DEMOCRAZY.ID – Di balik ketenangan wajahnya yang kerap muncul di forum-forum dunia, Greta Thunberg menyimpan kisah yang menggetarkan nurani.
Aktivis lingkungan asal Swedia itu menuturkan bagaimana lima hari dalam tahanan militer Israel menjadi bab tergelap dalam hidupnya — penuh kekerasan, penghinaan, dan penyiksaan psikologis di bawah matahari yang membakar.
Peristiwa itu bermula saat Greta dan ratusan aktivis dari 50 negara berlayar dalam misi kemanusiaan Global Sumud Flotilla (GSF) di perairan internasional.
Mereka membawa bantuan kemanusiaan untuk Gaza pasca gencatan senjata. Namun, armada tersebut dicegat pasukan Israel.
Tanpa kompromi, para aktivis digiring ke tahanan. Bagi Greta, perjalanan kemanusiaan itu berubah menjadi penawanan yang mencabik rasa kemanusiaan.
“Lima hari itu seperti neraka. Kami dipukuli, ditendang, diancam akan digas dalam sel, dan dipaksa duduk berjam-jam di bawah matahari tanpa air,” ujarnya kepada Aftonbladet, media Swedia.
Greta bercerita bagaimana dirinya dan aktivis lain dipaksa memegang serta berpose dengan bendera Israel.
Ketika ia menolak, tentara menyeretnya ke area beraspal berpagar besi, memukulinya, menendangnya, lalu berfoto selfie sambil menertawakan tubuh kurus aktivis muda itu.
Dalam bahasa Swedia yang kasar, para tentara menyebutnya “Lilla hora” — “perempuan kecil” — dan “Hora Greta”, seolah merendahkan simbol perlawanan muda dunia.
“Mereka seperti bermain-main dengan kami. Menertawakan penderitaan kami, seakan kami ini bukan manusia,” tuturnya.
Di tengah panas ekstrem, para tahanan dibiarkan haus.
Tentara berjalan mondar-mandir di depan jeruji sambil mengangkat botol air, menolak memberi setetes pun meski para tahanan berteriak memohon.

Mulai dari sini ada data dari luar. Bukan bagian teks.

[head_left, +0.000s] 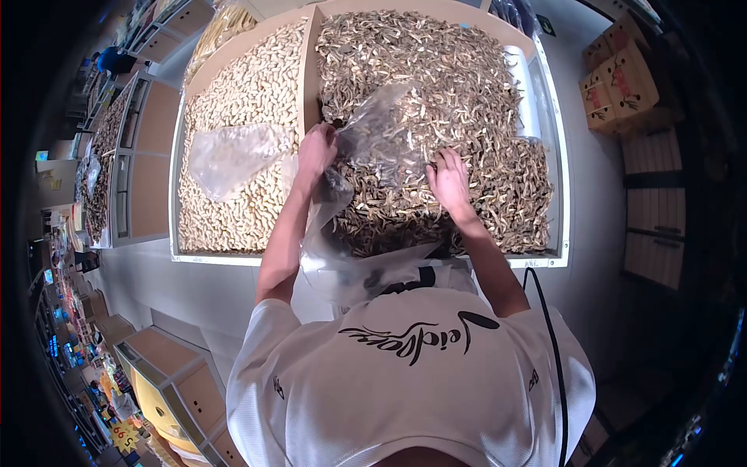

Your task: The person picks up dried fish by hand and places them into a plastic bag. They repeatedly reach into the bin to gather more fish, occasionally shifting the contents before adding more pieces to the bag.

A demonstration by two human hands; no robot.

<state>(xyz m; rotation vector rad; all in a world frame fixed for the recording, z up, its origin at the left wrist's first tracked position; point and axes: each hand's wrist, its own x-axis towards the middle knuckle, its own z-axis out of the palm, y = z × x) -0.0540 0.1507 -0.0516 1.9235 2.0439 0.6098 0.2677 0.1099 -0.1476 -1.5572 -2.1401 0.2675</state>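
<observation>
My left hand (317,153) is closed on the edge of a clear plastic bag (381,128), beside the wooden divider of the bin. The bag spreads to the right over a heap of brown dried strips (420,58) that look like dried mushrooms, and its lower part hangs over the bin's front edge. On that heap rests my right hand (449,183), thumb apart from the fingers, with the fingertips among the pieces. Another piece of clear plastic (237,159) lies on the unshelled peanuts (249,86) to the left.
A wooden divider (310,70) splits the white-framed bin (566,218) in two. A white roll (523,93) lies along its right side. Cardboard boxes (622,86) are stacked at the right. A black cord (554,327) runs by my right side. Other display bins (148,163) stand left.
</observation>
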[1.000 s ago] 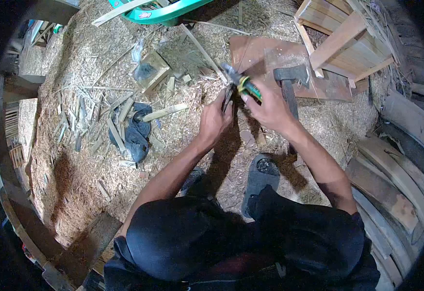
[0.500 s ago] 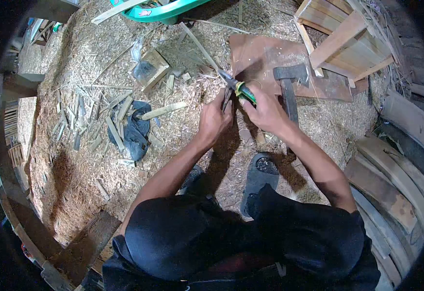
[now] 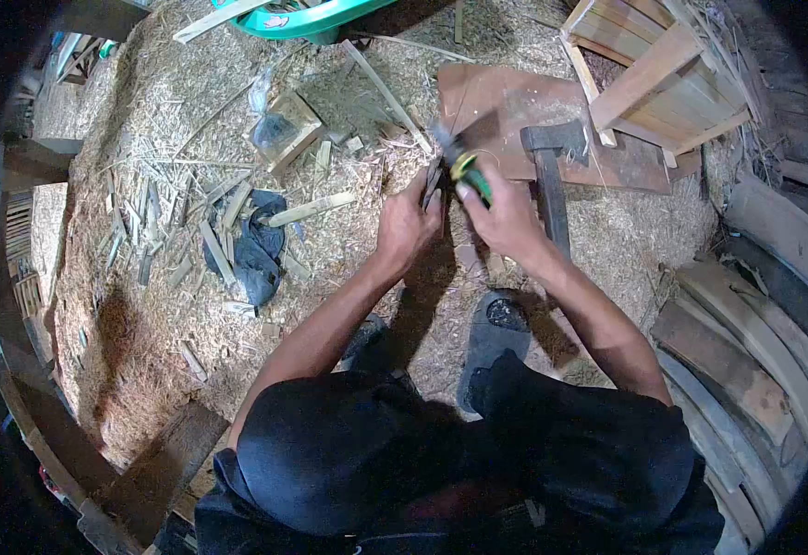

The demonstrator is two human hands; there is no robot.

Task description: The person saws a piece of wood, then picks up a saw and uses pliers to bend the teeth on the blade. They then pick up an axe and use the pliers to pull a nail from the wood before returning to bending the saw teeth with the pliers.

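Observation:
My right hand [image 3: 508, 220] is closed around the green-and-yellow handles of a pair of pliers [image 3: 466, 170], whose jaws are blurred and point up and to the left. Close by on the left, my left hand [image 3: 408, 231] pinches a thin dark strip [image 3: 433, 176] that sticks up from its fingers. The pliers' jaws are just above and right of the strip's tip. Beyond both hands, a narrow wood slat [image 3: 387, 95] lies on the shavings. A hatchet [image 3: 552, 185] rests on a brown board [image 3: 483, 97], to the right of my right hand.
Wood scraps [image 3: 150, 217] and a black plastic bag [image 3: 258, 250] lie at left, near a wooden block [image 3: 293, 129]. A green basin [image 3: 316, 20] stands at the top. Upper right is a slatted wooden piece [image 3: 649, 79]; curved planks [image 3: 746, 324] are stacked at right.
The pliers have shifted slightly and their jaws, crisp before beside the dark strip's tip, are now blurred and a little farther up from it. My left hand has barely moved.

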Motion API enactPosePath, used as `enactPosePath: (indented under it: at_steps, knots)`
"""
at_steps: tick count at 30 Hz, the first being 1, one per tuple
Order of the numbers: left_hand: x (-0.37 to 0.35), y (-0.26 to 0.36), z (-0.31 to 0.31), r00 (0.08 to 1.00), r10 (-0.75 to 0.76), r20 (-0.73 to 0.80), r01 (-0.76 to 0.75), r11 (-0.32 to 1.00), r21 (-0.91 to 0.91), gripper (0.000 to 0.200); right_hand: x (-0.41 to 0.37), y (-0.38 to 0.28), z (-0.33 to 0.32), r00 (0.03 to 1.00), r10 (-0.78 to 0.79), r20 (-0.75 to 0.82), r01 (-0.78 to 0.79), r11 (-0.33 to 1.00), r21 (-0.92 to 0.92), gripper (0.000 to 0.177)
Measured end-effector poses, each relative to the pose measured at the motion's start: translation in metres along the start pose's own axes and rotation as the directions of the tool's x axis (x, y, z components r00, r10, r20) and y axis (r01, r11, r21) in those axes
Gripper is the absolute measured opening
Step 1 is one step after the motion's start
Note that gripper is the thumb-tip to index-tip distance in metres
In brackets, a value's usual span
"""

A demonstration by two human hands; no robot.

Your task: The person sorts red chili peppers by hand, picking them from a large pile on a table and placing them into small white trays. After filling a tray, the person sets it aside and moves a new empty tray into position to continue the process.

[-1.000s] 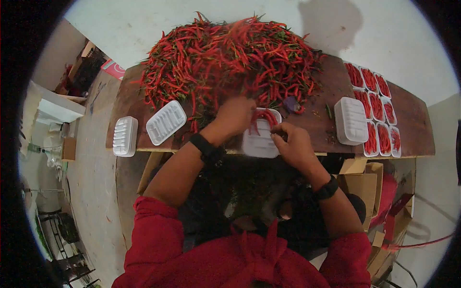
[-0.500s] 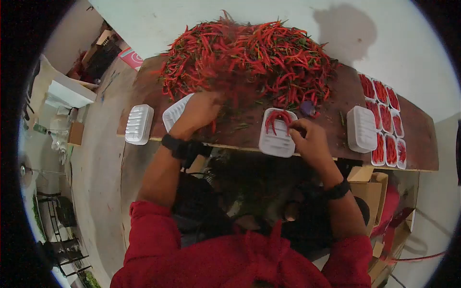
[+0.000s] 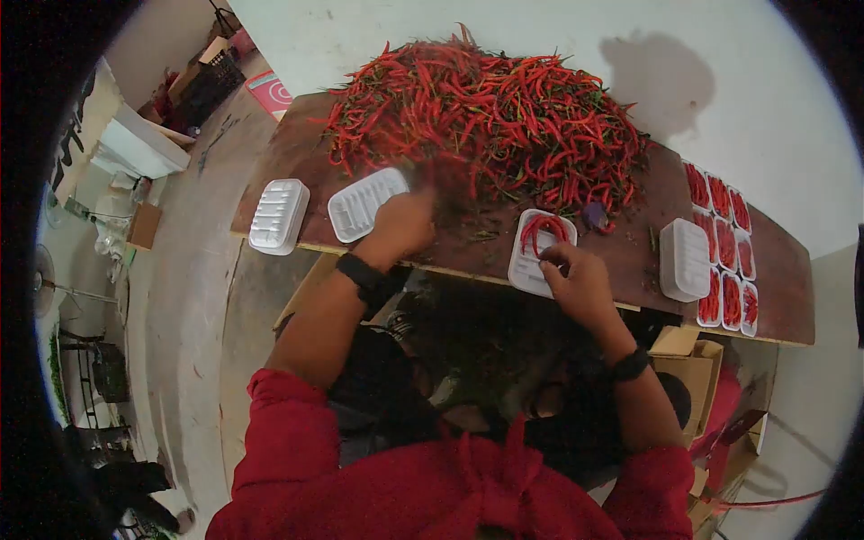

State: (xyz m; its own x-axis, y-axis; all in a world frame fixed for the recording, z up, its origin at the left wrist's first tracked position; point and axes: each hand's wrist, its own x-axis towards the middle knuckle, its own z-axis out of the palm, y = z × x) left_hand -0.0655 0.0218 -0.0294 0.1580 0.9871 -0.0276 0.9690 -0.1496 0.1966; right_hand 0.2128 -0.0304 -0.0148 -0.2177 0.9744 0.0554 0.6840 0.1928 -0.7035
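Observation:
My right hand (image 3: 578, 281) rests over the right side of a white foam tray (image 3: 528, 275), its thumb and fingertips pinched at the end of a red chili pepper (image 3: 537, 231). A few curved red chilies lie together in that tray. My left hand (image 3: 405, 222) is at the front edge of a big heap of red chilies (image 3: 504, 117), its fingers smeared by motion. Just left of this hand, partly behind it, lies another white tray (image 3: 362, 205) with nothing in it.
White trays (image 3: 280, 216) are stacked at the table's left end, and another stack (image 3: 684, 261) stands to the right. Beyond it, several trays filled with chilies (image 3: 727, 243) sit in rows. A small purple object (image 3: 595, 216) lies by the heap. Cardboard boxes (image 3: 688, 369) stand below the table's right side.
My left hand has shifted a little right and down, uncovering more of the left tray. My right hand stays at its tray. The whole view has swung slightly.

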Motion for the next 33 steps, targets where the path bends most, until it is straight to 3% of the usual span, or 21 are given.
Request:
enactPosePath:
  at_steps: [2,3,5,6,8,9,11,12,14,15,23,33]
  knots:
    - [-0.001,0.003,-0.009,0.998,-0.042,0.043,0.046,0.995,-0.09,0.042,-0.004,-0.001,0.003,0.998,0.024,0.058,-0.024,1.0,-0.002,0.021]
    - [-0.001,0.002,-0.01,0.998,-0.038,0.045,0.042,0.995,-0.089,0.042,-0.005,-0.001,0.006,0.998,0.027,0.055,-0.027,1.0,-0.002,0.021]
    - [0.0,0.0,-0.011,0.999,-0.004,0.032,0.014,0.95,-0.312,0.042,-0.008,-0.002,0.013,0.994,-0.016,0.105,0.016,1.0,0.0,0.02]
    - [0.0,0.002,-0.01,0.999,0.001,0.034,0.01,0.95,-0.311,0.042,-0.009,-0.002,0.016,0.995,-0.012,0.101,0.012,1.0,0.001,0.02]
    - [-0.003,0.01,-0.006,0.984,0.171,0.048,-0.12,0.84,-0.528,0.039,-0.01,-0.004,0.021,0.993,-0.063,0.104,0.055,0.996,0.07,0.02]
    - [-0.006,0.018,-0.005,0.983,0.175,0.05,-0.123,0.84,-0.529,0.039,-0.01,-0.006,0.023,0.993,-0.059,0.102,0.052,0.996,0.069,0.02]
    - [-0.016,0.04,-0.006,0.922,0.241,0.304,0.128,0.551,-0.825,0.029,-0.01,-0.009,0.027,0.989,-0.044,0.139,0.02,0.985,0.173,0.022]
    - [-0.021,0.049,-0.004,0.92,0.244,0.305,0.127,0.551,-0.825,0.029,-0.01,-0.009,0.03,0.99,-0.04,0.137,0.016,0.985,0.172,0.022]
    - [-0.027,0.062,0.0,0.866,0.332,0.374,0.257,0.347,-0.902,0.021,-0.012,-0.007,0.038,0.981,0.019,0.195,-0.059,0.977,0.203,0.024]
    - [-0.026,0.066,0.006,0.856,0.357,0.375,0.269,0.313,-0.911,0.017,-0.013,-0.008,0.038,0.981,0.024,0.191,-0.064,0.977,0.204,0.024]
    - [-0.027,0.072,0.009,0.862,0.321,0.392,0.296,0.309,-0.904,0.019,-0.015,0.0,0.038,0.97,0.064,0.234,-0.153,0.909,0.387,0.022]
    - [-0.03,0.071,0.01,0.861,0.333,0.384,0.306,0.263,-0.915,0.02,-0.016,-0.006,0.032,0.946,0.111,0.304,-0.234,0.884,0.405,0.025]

Ketika air akhirnya diberikan, yang datang hanyalah air keran berwarna cokelat yang membuat banyak tahanan jatuh sakit.
Penyiksaan tidak selalu dengan cambuk atau senjata; kadang, dengan menunda sebotol air, mereka berhasil meretakkan daya tahan batin manusia.
Di dalam sel, Greta menyaksikan dinding penuh lubang peluru, noda darah yang mengering, serta ukiran pesan-pesan dari tahanan Palestina — catatan kecil keputusasaan dan perlawanan.
Ia melihat bagaimana tahanan Palestina, termasuk anak-anak, diperlakukan dengan kekerasan yang sistematis dan sunyi dari sorotan dunia.
Pengalaman itu mengubah arah advokasinya. Setelah gencatan senjata Gaza, misi Global Sumud Flotilla kini berfokus pada pembebasan ribuan tahanan Palestina yang ditahan tanpa pengadilan.
“Ini bukan tentang saya,” ujarnya. “Ada ribuan warga Palestina yang hidup dalam ketakutan, ratusan di antaranya anak-anak. Mereka disiksa dan dilupakan dunia.”
Lima hari di balik jeruji besi Israel mengubah Greta — dari aktivis iklim menjadi saksi hidup kebrutalan yang sering luput dari panggung dunia.
Di matanya, keadilan kini memiliki wajah-wajah baru: anak-anak Palestina yang terpenjara, jeruji besi berkarat, dan langit yang terik tanpa setetes air.